First, just in case you’re wondering, this is not a book that sheds any light on care and keeping of hedgehogs. If you’ve been long harboring a desire to keep a hedgehog as a pet and pick this book up for insight, you’ll be very surprised in the first few pages. Fair warning.
First, a brief summary to bring you up to speed, courtesy of Amazon.com:
Renee is the concierge of a grand Parisian apartment building, home to members of the great and the good. Over the years she has maintained her carefully constructed persona as someone reliable but totally uncultivated, in keeping, she feels, with society’s expectations of what a concierge should be. But beneath this facade lies the real Renee: passionate about culture and the arts, and more knowledgeable in many ways than her employers with their outwardly successful but emotionally void lives. Down in her lodge, apart from weekly visits by her one friend Manuela, Renee lives resigned to her lonely lot with only her cat for company.
Meanwhile, several floors up, twelve-year-old Paloma Josse is determined to avoid the pampered and vacuous future laid out for her, and decides to end her life on her thirteenth birthday. But unknown to them both, the sudden death of one of their privileged neighbors will dramatically alter their lives forever.
The book’s New York Times bestseller moniker is deservedly earned. The writing is beautiful and the concept of the book is charming. Originally the book was written in French, but let’s not kid ourselves, I read the English translation. A little honor where honor is due: The Elegance of the Hedgehog has been praised by The Washington Post, Los Angeles Times, The New York Times, Chicago Sun-Times, Publishers Weekly and Elle (Italy), to name a few.
I’ll be honest, I found the book fairly dense. The cadence of the writing was hard to enjoy, even though the chapters were all short. To be fair, the accounts of Renee and Paloma’s lives are actually quite interesting, if difficult to relate to. However, in between snippets of the story we as readers are “treated” to long soliloquies about their thoughts on philosophy (who cares about phenomenology?) and the mundane (how much can one say about a rugby player?) for pages and pages. At times I thought, “This writing is really beautiful.” But most of the time, I found myself so tangled up in verbiage that I could not have recounted what was happening for any amount of money.
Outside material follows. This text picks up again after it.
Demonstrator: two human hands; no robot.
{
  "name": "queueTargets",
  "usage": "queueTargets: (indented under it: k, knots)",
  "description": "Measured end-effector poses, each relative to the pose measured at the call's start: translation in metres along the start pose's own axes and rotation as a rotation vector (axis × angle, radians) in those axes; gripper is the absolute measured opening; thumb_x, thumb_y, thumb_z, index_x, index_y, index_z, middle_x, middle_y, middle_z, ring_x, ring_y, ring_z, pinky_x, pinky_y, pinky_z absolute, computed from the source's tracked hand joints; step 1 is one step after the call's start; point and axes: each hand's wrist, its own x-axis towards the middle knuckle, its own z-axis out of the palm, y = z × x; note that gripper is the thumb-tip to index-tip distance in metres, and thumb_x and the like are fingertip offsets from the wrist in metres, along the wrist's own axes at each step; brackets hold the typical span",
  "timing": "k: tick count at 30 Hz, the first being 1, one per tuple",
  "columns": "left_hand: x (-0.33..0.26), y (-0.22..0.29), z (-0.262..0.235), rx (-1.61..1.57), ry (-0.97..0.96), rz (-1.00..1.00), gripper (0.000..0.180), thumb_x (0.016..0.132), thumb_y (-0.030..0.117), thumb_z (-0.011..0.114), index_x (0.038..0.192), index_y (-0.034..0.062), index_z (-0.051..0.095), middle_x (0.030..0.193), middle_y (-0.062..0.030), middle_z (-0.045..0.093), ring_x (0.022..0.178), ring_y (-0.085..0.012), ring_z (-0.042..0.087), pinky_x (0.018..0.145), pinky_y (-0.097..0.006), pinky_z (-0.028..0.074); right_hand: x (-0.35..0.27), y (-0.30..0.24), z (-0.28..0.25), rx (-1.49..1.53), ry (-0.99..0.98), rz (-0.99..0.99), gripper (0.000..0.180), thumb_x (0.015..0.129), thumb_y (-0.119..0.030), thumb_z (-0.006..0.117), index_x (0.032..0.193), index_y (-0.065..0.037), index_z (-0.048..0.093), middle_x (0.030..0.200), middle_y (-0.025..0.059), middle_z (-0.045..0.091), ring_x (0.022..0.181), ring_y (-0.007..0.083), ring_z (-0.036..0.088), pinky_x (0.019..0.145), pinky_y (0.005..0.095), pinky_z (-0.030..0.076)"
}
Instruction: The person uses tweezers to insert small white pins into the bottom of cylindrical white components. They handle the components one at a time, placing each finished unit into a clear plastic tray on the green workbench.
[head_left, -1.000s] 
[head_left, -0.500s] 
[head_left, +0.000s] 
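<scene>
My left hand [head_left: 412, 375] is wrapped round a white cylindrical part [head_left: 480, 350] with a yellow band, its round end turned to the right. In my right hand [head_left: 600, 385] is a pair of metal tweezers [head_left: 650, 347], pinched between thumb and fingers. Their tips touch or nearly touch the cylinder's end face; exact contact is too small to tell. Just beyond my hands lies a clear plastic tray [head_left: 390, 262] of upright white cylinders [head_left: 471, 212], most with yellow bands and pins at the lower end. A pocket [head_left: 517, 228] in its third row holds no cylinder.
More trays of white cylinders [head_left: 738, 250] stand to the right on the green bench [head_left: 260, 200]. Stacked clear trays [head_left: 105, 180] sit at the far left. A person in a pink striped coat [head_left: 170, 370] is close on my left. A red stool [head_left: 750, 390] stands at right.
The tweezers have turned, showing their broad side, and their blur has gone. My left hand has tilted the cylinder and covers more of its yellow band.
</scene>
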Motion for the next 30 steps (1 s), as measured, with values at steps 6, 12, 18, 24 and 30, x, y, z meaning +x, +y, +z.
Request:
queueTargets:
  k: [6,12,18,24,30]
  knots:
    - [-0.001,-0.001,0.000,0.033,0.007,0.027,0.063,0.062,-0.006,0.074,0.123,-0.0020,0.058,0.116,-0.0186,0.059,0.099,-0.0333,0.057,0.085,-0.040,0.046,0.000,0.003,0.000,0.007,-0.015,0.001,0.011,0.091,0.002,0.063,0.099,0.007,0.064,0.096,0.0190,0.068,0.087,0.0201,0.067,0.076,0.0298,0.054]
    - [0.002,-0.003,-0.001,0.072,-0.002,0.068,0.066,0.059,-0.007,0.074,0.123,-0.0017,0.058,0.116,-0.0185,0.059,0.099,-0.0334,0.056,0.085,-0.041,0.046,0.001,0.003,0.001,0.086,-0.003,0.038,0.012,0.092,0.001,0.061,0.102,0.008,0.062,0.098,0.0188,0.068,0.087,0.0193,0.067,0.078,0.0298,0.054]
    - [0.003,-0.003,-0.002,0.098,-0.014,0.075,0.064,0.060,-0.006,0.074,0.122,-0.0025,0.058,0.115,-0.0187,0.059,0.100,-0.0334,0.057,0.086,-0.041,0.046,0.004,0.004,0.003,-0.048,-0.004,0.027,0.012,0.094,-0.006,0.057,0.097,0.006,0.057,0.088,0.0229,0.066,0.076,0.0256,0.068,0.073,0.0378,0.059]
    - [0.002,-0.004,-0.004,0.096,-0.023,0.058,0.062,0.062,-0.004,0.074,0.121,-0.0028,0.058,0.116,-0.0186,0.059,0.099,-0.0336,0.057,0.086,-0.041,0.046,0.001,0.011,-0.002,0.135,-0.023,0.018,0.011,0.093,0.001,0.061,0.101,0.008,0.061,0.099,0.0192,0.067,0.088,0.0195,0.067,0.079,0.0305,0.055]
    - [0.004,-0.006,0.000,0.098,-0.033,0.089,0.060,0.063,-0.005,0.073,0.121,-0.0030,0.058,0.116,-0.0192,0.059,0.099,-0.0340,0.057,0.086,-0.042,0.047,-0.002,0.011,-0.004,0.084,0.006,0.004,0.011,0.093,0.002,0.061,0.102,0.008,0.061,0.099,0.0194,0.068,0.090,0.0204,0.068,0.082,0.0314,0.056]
The back cover copy makes it sound as though the book is a tale of an older concierge and the younger charge’s friendship. In reality, very little of that happens until the last several pages. The last 60 pages or so did keep me riveted but I wouldn’t have made it that far without the desire to keep myself from bringing shame to my family’s name by flunking out of book club.
On a positive note, because so much of the book is the rambling thoughts of these two articulate characters, The Elegance of the Hedgehog certainly is quotable. I made notations of words and phrases that stuck out to me as delicate thoughts that I’d like to remember. Here are a few of them:
The title phrase:
From Paloma’s POV: “Madame Michel has the elegance of the hedgehog: on the outside, she’s covered in quills, a real fortress, but my gut feeling is that on the inside, she has the same simple refinement as the hedgehog: a deceptively indolent little creature, fiercely solitary–and terribly elegant.”
Paloma on grammar:
“Personally, I think that grammar is a way to attain beauty. When you speak, or read, or write, you can tell if you’ve said or written a fine sentence…But when you are applying the rules of grammar skillfully, you ascend to another level of the beauty of language.”
“And on the way home I thought: pity the poor in spirit who know neither the enchantment nor the beauty of language.”
Renee on reading:
“I have read so many books…and yet, like most autodidacts, I am never quite sure of what I have gained from them. There are days when I feel I have been able to grasp all there is to know in one single gaze, as if invisible branches suddenly spring out of nowhere, wearing together all the disparate strands of my reading–and then suddenly the meaning escapes, the essence evaporates, and no matter how often I reread the same lines, they seem to flee ever further with each subsequent reading, and I see myself as some mad old fool who thinks her stomach is full because she’s been attentively reading the menu.”
Bottom Line: If you’re a person who likes a literary read and your bookshelves already have your fair share of translated, acclaimed works of fiction you’ll appreciate the refined turns of phrase. However, if you feel as though life is too short to read discourses on phenomenology and poetic musings on rugby players, better to pass on this book altogether.